How to complete this task :: Below are records with pictures in them; print them exactly, omitting the pictures.

Data for processing ::
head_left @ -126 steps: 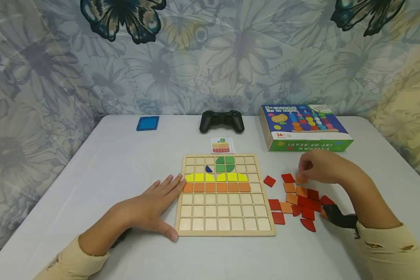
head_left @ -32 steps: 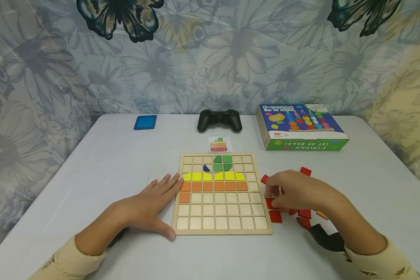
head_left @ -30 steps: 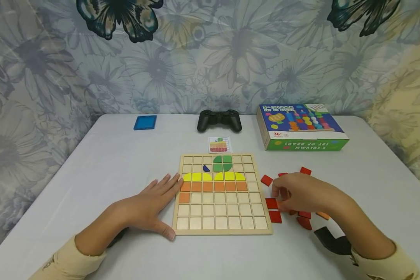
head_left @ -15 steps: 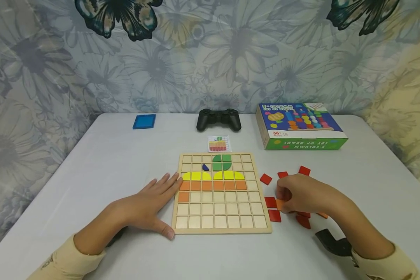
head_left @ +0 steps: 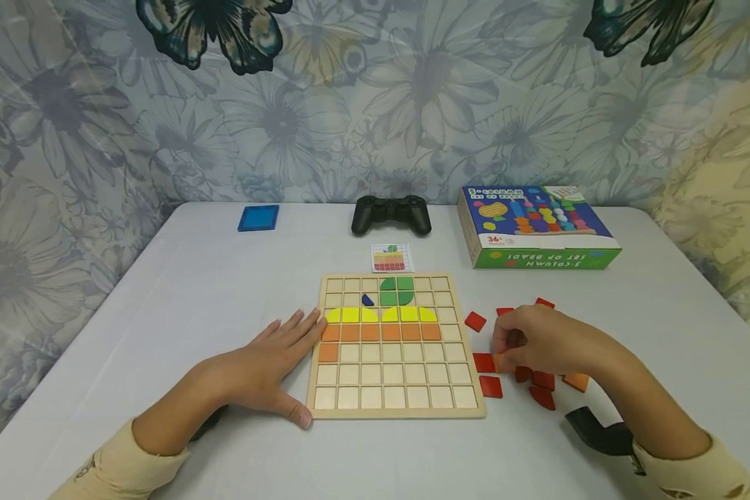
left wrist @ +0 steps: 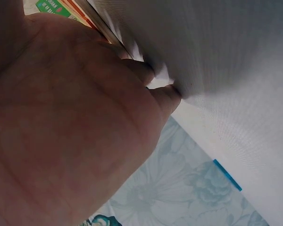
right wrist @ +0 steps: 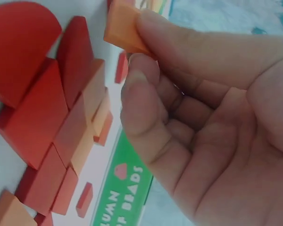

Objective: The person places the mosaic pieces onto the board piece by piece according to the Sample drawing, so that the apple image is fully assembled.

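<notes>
My left hand [head_left: 256,378] lies flat with straight fingers, its fingertips and thumb at the left edge of the wooden grid board [head_left: 400,414]. In the right wrist view, my right hand [right wrist: 193,108] pinches an orange square tile [right wrist: 122,27] between thumb and finger. The head view has that hand low over the loose tiles right of the board, covering part of them. On the board sit green pieces [head_left: 397,292], a dark blue piece [head_left: 367,300], a row of yellow pieces [head_left: 351,315], a row of orange squares [head_left: 370,332] and one orange square [head_left: 328,353] below it.
Red tiles [head_left: 490,387] and an orange tile [head_left: 576,382] lie around the right hand. Behind the board are a pattern card [head_left: 391,257], a black game controller [head_left: 391,216], a blue square case [head_left: 258,218] and a bead-set box [head_left: 540,226].
An orange square now sits at the left of the row under the orange row. My right hand has come from the pile's far side toward the board and grips another orange tile.
</notes>
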`<state>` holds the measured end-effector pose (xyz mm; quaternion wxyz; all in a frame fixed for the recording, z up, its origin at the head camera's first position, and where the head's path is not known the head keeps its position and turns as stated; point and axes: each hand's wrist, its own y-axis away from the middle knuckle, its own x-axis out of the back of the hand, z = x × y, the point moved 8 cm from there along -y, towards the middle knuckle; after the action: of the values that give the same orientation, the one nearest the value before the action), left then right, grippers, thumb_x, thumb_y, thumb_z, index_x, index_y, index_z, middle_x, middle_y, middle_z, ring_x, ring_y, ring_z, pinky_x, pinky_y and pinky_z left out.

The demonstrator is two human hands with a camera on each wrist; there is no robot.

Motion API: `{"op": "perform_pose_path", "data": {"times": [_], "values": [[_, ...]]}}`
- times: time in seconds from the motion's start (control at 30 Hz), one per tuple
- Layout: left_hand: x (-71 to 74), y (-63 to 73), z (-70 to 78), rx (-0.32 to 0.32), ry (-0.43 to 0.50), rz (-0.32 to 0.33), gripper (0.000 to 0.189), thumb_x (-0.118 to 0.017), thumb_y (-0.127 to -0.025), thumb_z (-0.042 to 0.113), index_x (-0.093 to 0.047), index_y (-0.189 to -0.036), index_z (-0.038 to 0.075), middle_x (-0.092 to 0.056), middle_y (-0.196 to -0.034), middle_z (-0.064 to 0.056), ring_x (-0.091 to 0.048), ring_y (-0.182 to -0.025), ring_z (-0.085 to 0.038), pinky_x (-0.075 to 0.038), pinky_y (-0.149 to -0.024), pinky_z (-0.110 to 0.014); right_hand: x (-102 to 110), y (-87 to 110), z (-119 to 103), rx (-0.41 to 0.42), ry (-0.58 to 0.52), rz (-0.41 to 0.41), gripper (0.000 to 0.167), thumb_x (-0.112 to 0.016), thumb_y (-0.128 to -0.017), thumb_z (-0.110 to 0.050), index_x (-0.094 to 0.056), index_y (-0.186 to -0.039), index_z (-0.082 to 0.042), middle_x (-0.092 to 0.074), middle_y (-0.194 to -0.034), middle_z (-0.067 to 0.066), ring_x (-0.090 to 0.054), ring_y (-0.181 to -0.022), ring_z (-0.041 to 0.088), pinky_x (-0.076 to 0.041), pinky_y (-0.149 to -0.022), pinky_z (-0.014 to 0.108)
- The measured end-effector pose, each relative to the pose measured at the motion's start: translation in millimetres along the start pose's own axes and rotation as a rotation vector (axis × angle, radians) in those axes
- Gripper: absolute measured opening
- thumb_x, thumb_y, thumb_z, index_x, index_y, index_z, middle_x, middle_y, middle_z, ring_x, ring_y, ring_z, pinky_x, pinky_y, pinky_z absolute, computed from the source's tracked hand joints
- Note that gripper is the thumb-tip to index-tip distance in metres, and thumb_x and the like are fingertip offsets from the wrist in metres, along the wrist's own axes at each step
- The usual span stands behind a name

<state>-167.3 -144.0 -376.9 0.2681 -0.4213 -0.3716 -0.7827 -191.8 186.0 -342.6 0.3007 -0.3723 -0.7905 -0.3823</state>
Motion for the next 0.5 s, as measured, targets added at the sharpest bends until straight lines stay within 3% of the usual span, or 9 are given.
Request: {"op": "perform_pose_path", "data": {"times": [0.13, 0.37, 0.5], "values": [[0.2, 0.8, -0.1, 0.000, 0.011, -0.004, 0.136, -0.071, -0.062, 0.080, -0.003, -0.163, 0.018, 0.007, -0.167, 0.000, 0.008, -0.152, -0.024, 0.000, -0.120, -0.052, 6.5, -1.6, -2.0, 0.039, -0.046, 0.035, 0.011, -0.077, -0.087, -0.007, -0.067, -0.087, -0.012, -0.061, -0.079, 0.000, -0.059, -0.071, 0.017, -0.054, -0.065, 0.032], [1.0, 0.4, 0.6, 0.002, 0.010, 0.005, 0.138, -0.072, -0.061, 0.080, -0.004, -0.163, 0.017, 0.005, -0.168, -0.002, 0.008, -0.152, -0.025, -0.001, -0.120, -0.051, 15.6, -8.9, -17.5, 0.115, -0.139, 0.174, 0.008, -0.078, -0.087, -0.008, -0.070, -0.089, -0.009, -0.062, -0.075, 0.000, -0.059, -0.067, 0.019, -0.053, -0.059, 0.029], [0.5, -0.2, 0.7, 0.002, 0.012, 0.000, 0.138, -0.072, -0.061, 0.080, -0.004, -0.163, 0.017, 0.006, -0.168, -0.002, 0.008, -0.152, -0.025, 0.000, -0.120, -0.052, 12.3, -15.5, -29.8, 0.129, -0.170, 0.181, 0.007, -0.078, -0.087, -0.008, -0.071, -0.088, -0.009, -0.063, -0.076, 0.000, -0.058, -0.067, 0.018, -0.051, -0.058, 0.028]]}}
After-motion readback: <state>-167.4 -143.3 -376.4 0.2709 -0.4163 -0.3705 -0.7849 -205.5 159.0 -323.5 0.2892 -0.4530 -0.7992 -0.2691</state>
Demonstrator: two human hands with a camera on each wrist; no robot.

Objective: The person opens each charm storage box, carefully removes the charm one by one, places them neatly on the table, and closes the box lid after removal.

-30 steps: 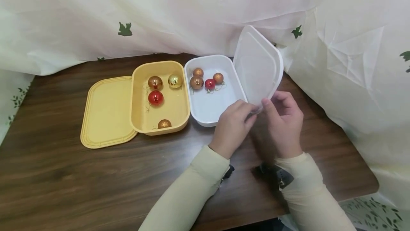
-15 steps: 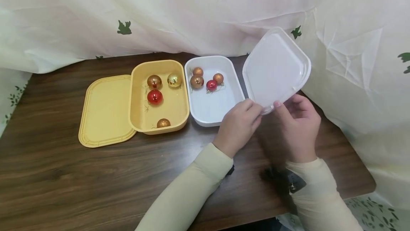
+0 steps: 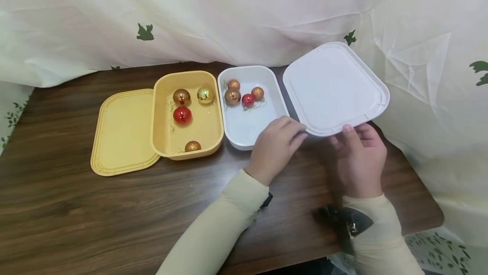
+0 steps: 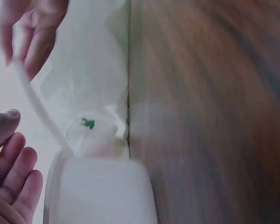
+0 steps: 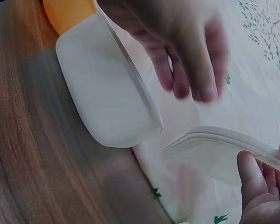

Task response ::
head_left @ -126 steps: 
head_left @ -32 steps: 
head_left @ -30 steps: 
head_left @ -15 steps: 
head_left @ +0 steps: 
left wrist @ +0 steps: 
right wrist @ +0 steps: 

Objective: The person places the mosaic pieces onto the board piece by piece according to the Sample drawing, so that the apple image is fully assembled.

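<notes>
My left hand [head_left: 256,378] lies flat with straight fingers, its fingertips and thumb at the left edge of the wooden grid board [head_left: 400,414]. In the right wrist view, my right hand [right wrist: 193,108] pinches an orange square tile [right wrist: 122,27] between thumb and finger. The head view has that hand low over the loose tiles right of the board, covering part of them. On the board sit green pieces [head_left: 397,292], a dark blue piece [head_left: 367,300], a row of yellow pieces [head_left: 351,315], a row of orange squares [head_left: 370,332] and one orange square [head_left: 328,353] below it.
Red tiles [head_left: 490,387] and an orange tile [head_left: 576,382] lie around the right hand. Behind the board are a pattern card [head_left: 391,257], a black game controller [head_left: 391,216], a blue square case [head_left: 258,218] and a bead-set box [head_left: 540,226].
An orange square now sits at the left of the row under the orange row. My right hand has come from the pile's far side toward the board and grips another orange tile.
</notes>
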`<state>` holds the measured end-effector pose (xyz mm; quaternion wxyz; all in a frame fixed for the recording, z up, its origin at the head camera's first position, and where the head's path is not known the head keeps its position and turns as stated; point and axes: each hand's wrist, its own y-axis away from the middle knuckle, its own x-axis out of the back of the hand, z = x × y, the point moved 8 cm from there along -y, towards the middle knuckle; after the action: of the values that give the same orientation, the one nearest the value before the action), left then right, grippers, thumb_x, thumb_y, thumb_z, index_x, index_y, index_z, middle_x, middle_y, middle_z, ring_x, ring_y, ring_z, pinky_x, pinky_y and pinky_z left out.

The demonstrator is two human hands with a camera on each wrist; there is no robot.

Motion API: `{"op": "perform_pose_path", "data": {"times": [_], "values": [[_, ...]]}}`
- times: time in seconds from the motion's start (control at 30 Hz), one per tuple
- Layout: left_hand: x (-71 to 74), y (-63 to 73), z (-70 to 78), rx (-0.32 to 0.32), ry (-0.43 to 0.50), rz (-0.32 to 0.33), gripper (0.000 to 0.189), thumb_x (-0.118 to 0.017), thumb_y (-0.127 to -0.025), thumb_z (-0.042 to 0.113), index_x (-0.093 to 0.047), index_y (-0.189 to -0.036), index_z (-0.038 to 0.075), middle_x (-0.092 to 0.056), middle_y (-0.196 to -0.034), middle_z (-0.064 to 0.056), ring_x (-0.091 to 0.048), ring_y (-0.182 to -0.025), ring_z (-0.085 to 0.038), pinky_x (-0.075 to 0.038), pinky_y (-0.149 to -0.024), pinky_z (-0.110 to 0.014); right_hand: x (-102 to 110), y (-87 to 110), z (-119 to 103), rx (-0.41 to 0.42), ry (-0.58 to 0.52), rz (-0.41 to 0.41), gripper (0.000 to 0.167), thumb_x (-0.112 to 0.016), thumb_y (-0.128 to -0.017), thumb_z (-0.110 to 0.050), index_x (-0.094 to 0.056), index_y (-0.186 to -0.039), index_z (-0.082 to 0.042), middle_x (-0.092 to 0.074), middle_y (-0.194 to -0.034), middle_z (-0.067 to 0.066), ring_x (-0.090 to 0.054), ring_y (-0.181 to -0.022), ring_z (-0.041 to 0.088), pinky_x (-0.076 to 0.041), pinky_y (-0.149 to -0.022), pinky_z (-0.014 to 0.108)
- The measured end-effector pose, each relative to the pose measured at the motion's start: translation in millimetres along the start pose's own axes and rotation as a rotation vector (axis × angle, radians) in those axes
- Gripper: absolute measured opening
- thumb_x, thumb_y, thumb_z, index_x, index_y, index_z, middle_x, middle_y, middle_z, ring_x, ring_y, ring_z, pinky_x, pinky_y, pinky_z absolute, computed from the source's tracked hand joints
- Note that gripper is the thumb-tip to index-tip distance in metres, and thumb_x and the like are fingertip offsets from the wrist in metres, along the wrist's own axes at each step
- The usual span stands behind a name

<state>-167.3 -144.0 -376.9 0.2681 -0.4213 -0.3716 -0.7827 -191.8 186.0 -342.6 0.3007 -0.3723 -0.7905 -0.3823</state>
Motion for the next 0.5 s, as measured, targets added at the sharpest bends until straight lines stay within 3% of the usual span, or 9 are given.
Request: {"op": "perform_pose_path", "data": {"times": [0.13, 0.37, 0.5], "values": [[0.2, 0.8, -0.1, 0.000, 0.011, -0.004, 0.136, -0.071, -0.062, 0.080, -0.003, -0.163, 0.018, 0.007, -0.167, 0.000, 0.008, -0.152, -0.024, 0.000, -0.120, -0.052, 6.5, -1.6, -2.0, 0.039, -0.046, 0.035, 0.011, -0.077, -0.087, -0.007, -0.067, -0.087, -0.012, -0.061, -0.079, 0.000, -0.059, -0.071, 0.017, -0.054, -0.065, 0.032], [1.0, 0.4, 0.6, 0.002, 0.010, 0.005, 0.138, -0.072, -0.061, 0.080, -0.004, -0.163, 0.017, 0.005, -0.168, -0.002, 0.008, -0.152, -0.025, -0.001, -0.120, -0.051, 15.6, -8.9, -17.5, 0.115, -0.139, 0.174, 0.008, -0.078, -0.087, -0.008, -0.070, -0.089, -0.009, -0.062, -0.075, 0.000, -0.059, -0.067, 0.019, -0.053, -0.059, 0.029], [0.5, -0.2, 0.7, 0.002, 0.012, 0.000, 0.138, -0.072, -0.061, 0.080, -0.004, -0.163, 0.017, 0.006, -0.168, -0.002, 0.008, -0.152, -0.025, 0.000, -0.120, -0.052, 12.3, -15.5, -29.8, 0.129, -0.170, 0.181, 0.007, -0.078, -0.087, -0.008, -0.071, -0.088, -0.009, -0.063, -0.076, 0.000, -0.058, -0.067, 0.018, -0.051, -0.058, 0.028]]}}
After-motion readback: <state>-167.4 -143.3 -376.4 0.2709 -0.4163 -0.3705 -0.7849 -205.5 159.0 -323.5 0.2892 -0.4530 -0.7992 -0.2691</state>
Demonstrator: two human hands with a camera on each wrist; no robot.

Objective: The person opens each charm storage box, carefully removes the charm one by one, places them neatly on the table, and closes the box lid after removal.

-30 steps: 
-15 steps: 
+0 steps: 
+0 steps: 
+0 steps: 

The requested output has been given in full.